Comparative Examples 1-7
The reaction was carried out in the same manner as in Example 1 except that the reaction conditions were changed as shown in Table 1, and the products were analyzed. The reaction conditions and results are summarized in Table 1. In addition, Comparative Examples 1, 3, 5, and 7 each use a metal oxide that does not carry phosphoric acid or its condensate as a catalyst, and Comparative Examples 2, 4, and 6 correspond to titanium alkoxides, respectively. Instead of the metal alkoxide, a catalyst was prepared by the same method as the catalyst preparation method described in Example 1. The results are shown in Table 1.

  From the results of Table 1, it can be seen that when titanium oxide is used as the metal oxide, a specifically high reaction rate and high internal isomerization rate can be obtained.

Examples 2-6
The reaction was carried out in the same manner as in Example 1 except that the loading amount of phosphoric acid (phosphoric acid amount) and the reaction temperature were changed as shown in Table 2. The results are shown in Table 2.

  As is apparent from Table 2, when the amount of phosphoric acid and the like supported is large, the production ratio of internal olefin is high.

Examples 7 and 8
Example 7 was the same as in Example 5 except that the amount of catalyst, reaction temperature and reaction time were changed as shown in Table 3. Further, Example 8 was subjected to the reaction in the same manner as Example 7 except that the raw material alcohol and the reaction temperature were changed as shown in Table 3. The results are shown in Table 3.

  From the results shown in Table 3, it can be seen that according to the production method of the present invention, an olefin can be produced regardless of the chain length of the alcohol.

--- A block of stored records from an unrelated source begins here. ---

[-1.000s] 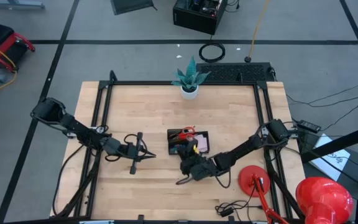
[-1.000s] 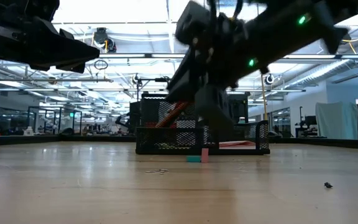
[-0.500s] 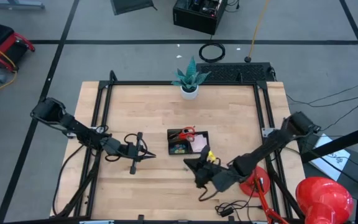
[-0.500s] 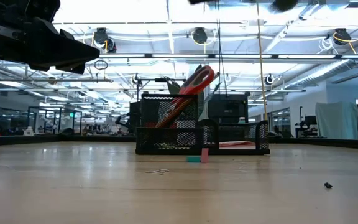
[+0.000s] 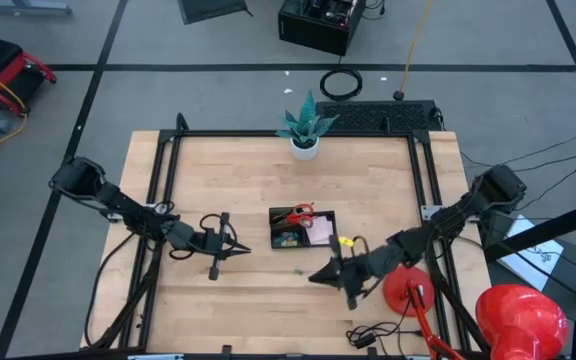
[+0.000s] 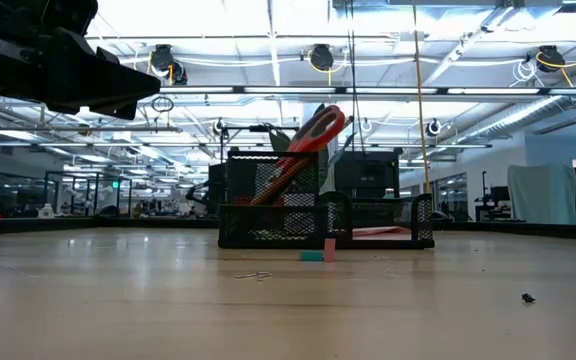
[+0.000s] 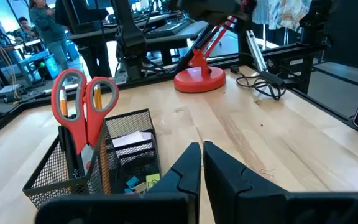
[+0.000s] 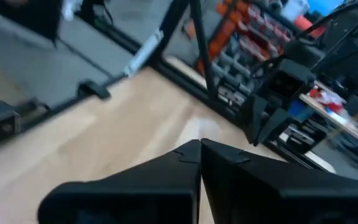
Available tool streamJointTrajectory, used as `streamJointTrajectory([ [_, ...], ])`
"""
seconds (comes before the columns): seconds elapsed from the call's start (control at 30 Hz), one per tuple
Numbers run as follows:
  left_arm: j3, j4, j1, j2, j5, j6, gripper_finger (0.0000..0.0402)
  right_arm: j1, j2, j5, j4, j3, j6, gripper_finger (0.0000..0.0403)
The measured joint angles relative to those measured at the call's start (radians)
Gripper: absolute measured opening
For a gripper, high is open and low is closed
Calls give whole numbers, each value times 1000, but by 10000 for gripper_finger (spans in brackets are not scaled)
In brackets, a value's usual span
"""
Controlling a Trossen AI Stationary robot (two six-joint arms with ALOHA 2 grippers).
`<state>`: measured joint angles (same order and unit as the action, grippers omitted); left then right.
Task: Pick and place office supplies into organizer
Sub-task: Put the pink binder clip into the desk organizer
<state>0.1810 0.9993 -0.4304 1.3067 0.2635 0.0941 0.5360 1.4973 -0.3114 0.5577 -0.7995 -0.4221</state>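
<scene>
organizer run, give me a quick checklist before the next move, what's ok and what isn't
1. Organizer upright in mid-table: ok.
2. Red-handled scissors standing handles-up in the organizer's tall mesh compartment: ok.
3. Right gripper shut, nothing between its fingers in the right wrist view: ok.
4. Left gripper shut, carrying nothing, hovering left of the organizer: ok.
5. Loose pieces still on the table: a small pink and teal pair in front of the organizer and a tiny yellow piece to its right: not ok.
6. Which loose item the right gripper targets next: cannot tell.
</scene>
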Motion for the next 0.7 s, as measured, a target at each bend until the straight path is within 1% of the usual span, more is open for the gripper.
streamJointTrajectory([
  [0.07, 0, 0, 0, 0, 0, 0, 26, -27, -38, 49, 69, 62, 32, 1],
  [0.2, 0, 1, 0, 0, 6, 5, 26, -74, -125, 69, 79, 161, 112, 1],
  [0.3, 0, 0, 0, 0, 8, 20, 26, -106, -184, 180, 83, 234, 130, 1],
  [0.4, 0, 0, 0, 0, 8, 27, 26, -135, -230, 289, 164, 310, 155, 1],
  [0.53, 0, 0, 0, 0, 8, 24, 26, -173, -261, 315, 361, 426, 186, 1],
  [0.7, 0, 0, 0, 0, 8, 7, 26, -209, -277, 323, 539, 556, 230, 1],
])
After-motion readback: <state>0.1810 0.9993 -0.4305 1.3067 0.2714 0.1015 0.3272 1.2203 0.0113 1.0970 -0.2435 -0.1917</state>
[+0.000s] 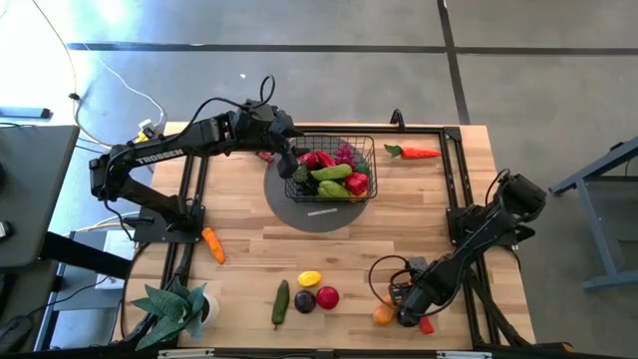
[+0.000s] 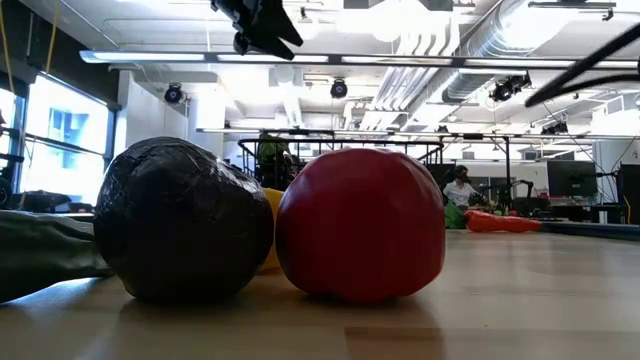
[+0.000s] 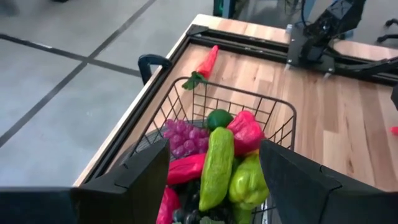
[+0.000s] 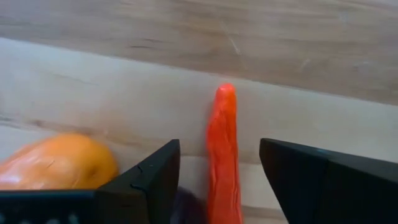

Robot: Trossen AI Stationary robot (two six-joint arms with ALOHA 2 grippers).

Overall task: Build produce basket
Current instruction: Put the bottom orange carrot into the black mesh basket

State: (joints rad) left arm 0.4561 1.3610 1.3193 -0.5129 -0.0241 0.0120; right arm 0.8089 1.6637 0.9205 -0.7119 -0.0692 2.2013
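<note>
While I watch from above, the basket [image 1: 334,170] sits in the upper middle of the frame on a round grey mat [image 1: 299,209], already holding produce: grapes [image 3: 183,137], a cucumber [image 3: 216,165], a red pepper [image 3: 247,130] and a green pepper [image 3: 249,182]. My left gripper [image 1: 292,168] hangs at the basket's left rim with its fingers spread and nothing between them.

My right gripper [image 1: 407,311] is low at the lower right of the table, jaws apart around a slim red-orange piece [image 4: 224,155], possibly a carrot or chilli; I cannot tell whether the fingers touch it. An orange fruit [image 4: 59,162] lies just beside it.

At lower centre I see a second cucumber [image 1: 280,302], a yellow piece [image 1: 310,279], a plum [image 1: 305,300] and a red apple [image 1: 327,296]. A carrot [image 1: 213,244] lies at mid-left, another [image 1: 413,153] at the upper right. A plant [image 1: 174,311] stands at the lower left.
</note>
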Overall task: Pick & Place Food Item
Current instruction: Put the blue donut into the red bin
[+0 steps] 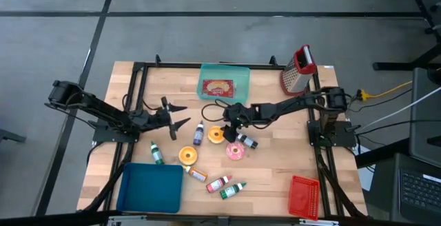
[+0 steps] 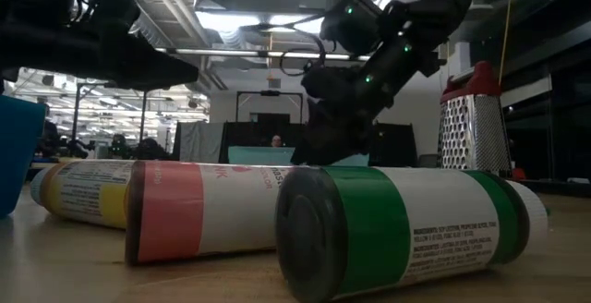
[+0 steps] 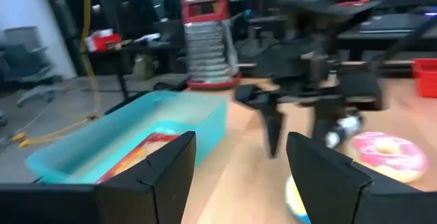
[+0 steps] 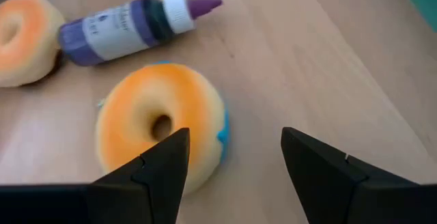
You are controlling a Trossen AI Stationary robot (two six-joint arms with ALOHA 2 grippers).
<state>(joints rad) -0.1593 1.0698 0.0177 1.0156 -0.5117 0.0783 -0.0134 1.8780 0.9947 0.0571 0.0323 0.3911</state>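
Note:
An orange doughnut (image 1: 216, 134) lies flat on the wooden table near its middle; in the right wrist view this doughnut (image 4: 160, 125) shows a blue edge. My right gripper (image 1: 227, 123) (image 4: 235, 152) hovers open just above it, slanting down, the doughnut under one finger and touching neither. A second orange doughnut (image 1: 188, 156) and a pink one (image 1: 236, 150) lie nearby. My left gripper (image 1: 179, 114) (image 3: 239, 159) stands open and level at the table's left, holding nothing. A teal tray (image 1: 224, 85) at the far edge holds a flat red food item (image 1: 217, 87).
Small bottles lie scattered: purple (image 1: 198, 133), dark (image 1: 247, 140), green (image 1: 157, 152) and several near the front edge (image 1: 224, 185). A blue bin (image 1: 150, 188) stands front left, a red basket (image 1: 303, 197) front right, a metal grater (image 1: 298, 69) back right.

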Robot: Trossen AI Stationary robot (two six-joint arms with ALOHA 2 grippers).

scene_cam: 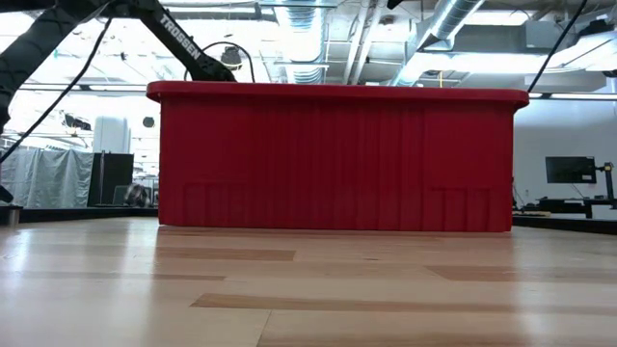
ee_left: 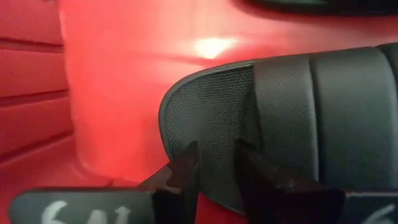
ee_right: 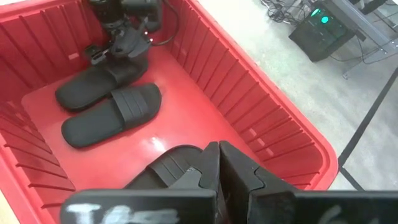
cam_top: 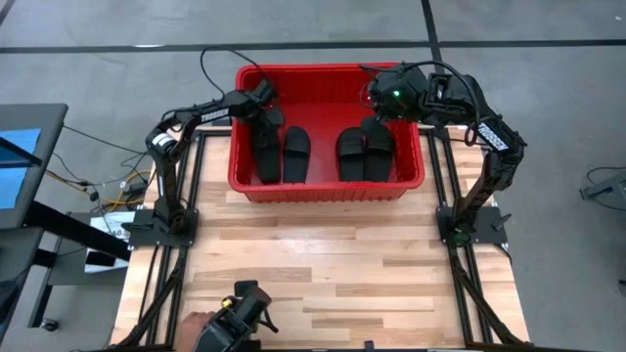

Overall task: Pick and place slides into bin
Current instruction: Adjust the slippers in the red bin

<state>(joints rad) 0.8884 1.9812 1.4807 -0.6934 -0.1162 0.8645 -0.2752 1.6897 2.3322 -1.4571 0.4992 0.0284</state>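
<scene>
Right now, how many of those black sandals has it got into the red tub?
All four slides lie inside the bin, two on each side, none on the table. The left claw is down on the leftmost slide, fingers around its edge; it has yet to let go. The right claw hangs shut above its pair.

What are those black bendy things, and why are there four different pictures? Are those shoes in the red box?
The black bendy things are two robot arms. Each ends in a gripper with two fingers. One picture looks down from above, one looks across the wooden table, and two come from small cameras on the arms' wrists.

The red box is the bin. Yes, those are shoes: four black slides lie inside it.

The left gripper is down in the bin, its fingers pinching the edge of one slide. The right gripper hovers over the bin's other end, fingers shut, holding nothing. At the table's near edge, a person's hand shows.
</scene>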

It can also be seen that olefins can be produced under a wide temperature range.

Example 9
A reaction was carried out in the same manner as in Example 3 except that the reaction time such as phosphoric acid was changed as shown in Table 4. The results are shown in Table 4.

It can be seen from Table 4 that an olefin can be obtained at a high reaction rate, regardless of whether the catalyst supports phosphoric acid or its condensate, or the catalyst supports phosphoric acid salt or its condensate.
As described above, the production method of the present invention can produce a long-chain olefin in a high yield in a short reaction time in the dehydration reaction of a long-chain aliphatic primary alcohol.

Claims (6)

  A method for producing an olefin, wherein a dehydration reaction of an alcohol is carried out in the presence of a catalyst in which at least one selected from phosphoric acid, a phosphate, and a condensate thereof is supported on titanium oxide.   The method for producing an olefin according to claim 1, wherein the catalyst is obtained by supporting at least phosphoric acid and / or a condensate thereof on titanium oxide.   The method for producing an olefin according to claim 1 or 2, wherein the alcohol is a primary alcohol having 12 to 24 carbon atoms.   The manufacturing method of the olefin in any one of Claims 1-3 which perform the said dehydration reaction at 200-300 degreeC.   The method for producing an olefin according to claim 1, wherein the dehydration reaction is performed in a liquid phase.   The production of an olefin according to any one of claims 1 to 5, wherein the supported amount of at least one selected from the phosphoric acid, the phosphate, and a condensate thereof is 1 to 50% by mass of the mass of titanium oxide. Method.